Namun, mereka tampaknya tidak akan pernah bisa menerima alasan semacam itu.

"Jadi, apa yang dokter keluarga katakan tentang kondisi cucuku?" tanya Nyonya Karina masih dengan ekspresi wajahnya yang sinis.

"Dokter bilang, itu hanya demam biasa saja, Nyonya. Syukurlah, subuh tadi suhu tubuh Elea juga sudah tidak sepanas semalam," jawab Alenta dengan nada bicaranya yang sopan dan juga takut.

Yah, Nyonya Karina sejak dulu memang sama sekali tak pernah menyukai Alenta.

Padahal, Alenta sendiri tak pernah berinteraksi banyak dengan wanita itu.

"Apa Edward tidak pulang semalam?" tanya Nyonya Karina lagi.

Alenta menunduk sembari menggelengkan kepalanya.

Hal ini membuat Nyonya Karina menatap Alenta jengah. "Ck! Tentu saja dia tidak betah di rumah. Istri sementaranya saja tidak enak dilihat seperti ini."

Deg!

Alenta tercekat.

Namun, ia mencoba menenangkan dirinya.

Hanya saja, hinaan Nyonya Karina sepertinya tak berhenti.

"Jarimu yang berlebih satu itu, apa kau sama sekali tidak memiliki niat untuk membuangnya supaya kau terlihat sedikit lebih normal?”

Nyonya Karina semakin menatap hina Alenta, dari ujung kaki hingga ujung kepalanya.

“Kalau kau memiliki kecacatan fisik, setidaknya kau harus mengimbanginya dengan wajah cantik! Atau setidaknya, milikilah otak yang cerdas seperti kakakmu supaya kau lebih berguna," ujarnya sinis.

Alenta pikir, hinaan itu akan berhenti namun itu tidak terjadi.
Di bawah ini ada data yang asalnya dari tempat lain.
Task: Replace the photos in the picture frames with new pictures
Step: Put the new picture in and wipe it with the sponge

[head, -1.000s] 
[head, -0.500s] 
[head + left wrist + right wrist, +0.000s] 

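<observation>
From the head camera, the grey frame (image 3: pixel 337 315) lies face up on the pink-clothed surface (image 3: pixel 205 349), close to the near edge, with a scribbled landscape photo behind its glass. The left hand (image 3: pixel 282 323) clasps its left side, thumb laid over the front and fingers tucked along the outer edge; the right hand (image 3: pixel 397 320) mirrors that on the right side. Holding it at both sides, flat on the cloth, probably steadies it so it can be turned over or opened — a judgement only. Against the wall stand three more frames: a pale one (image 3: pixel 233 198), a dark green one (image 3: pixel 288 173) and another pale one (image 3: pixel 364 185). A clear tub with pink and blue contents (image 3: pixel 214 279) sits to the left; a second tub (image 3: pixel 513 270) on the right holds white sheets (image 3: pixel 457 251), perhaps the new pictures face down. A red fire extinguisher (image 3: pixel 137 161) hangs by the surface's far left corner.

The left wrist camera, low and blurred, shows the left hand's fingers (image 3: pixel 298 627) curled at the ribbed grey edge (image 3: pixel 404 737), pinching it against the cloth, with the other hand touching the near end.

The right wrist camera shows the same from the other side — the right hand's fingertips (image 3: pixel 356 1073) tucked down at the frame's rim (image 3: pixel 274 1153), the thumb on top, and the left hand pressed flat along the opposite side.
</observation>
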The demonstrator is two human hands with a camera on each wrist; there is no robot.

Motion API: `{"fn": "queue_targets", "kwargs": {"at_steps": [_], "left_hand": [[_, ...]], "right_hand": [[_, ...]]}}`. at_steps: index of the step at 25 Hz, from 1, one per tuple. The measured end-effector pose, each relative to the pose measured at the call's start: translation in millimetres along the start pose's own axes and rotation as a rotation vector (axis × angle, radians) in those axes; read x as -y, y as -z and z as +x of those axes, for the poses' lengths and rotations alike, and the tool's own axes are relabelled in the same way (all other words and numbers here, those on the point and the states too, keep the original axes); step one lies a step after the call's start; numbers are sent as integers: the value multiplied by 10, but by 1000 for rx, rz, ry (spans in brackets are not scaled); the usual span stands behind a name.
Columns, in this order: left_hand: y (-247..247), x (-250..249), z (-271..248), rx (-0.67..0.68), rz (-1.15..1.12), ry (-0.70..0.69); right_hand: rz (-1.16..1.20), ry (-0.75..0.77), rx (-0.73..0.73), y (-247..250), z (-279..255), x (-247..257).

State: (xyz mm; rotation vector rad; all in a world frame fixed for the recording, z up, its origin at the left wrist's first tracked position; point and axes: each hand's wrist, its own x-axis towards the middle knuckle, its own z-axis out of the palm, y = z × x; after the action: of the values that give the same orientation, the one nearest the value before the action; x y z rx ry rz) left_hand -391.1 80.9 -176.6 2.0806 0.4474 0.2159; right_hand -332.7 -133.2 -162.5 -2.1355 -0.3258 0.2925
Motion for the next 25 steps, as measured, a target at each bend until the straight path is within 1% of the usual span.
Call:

"Tubuhmu yang sekurus itu, sepertinya orang gila pun tidak akan memiliki minat sama sekali untuk melirik ke arahmu," timpalnya lagi.

Alenta semakin menunduk.

Meskipun tidak sepenuhnya salah, tapi Alenta begitu sensitif soal kecacatan fisik yang selama ini menjadi sumber rasa rendah dirinya.

Susah payah, dia berusaha menganggapnya sebagai keunikan dan pemberian Tuhan kepadanya. Tapi, kini hancur begitu saja akibat ucapan mertua sementaranya itu.

Alenta tidak membalas ucapan Nyonya Karina, dia biarkan saja telinganya mendengar ucapan menyakitkan itu.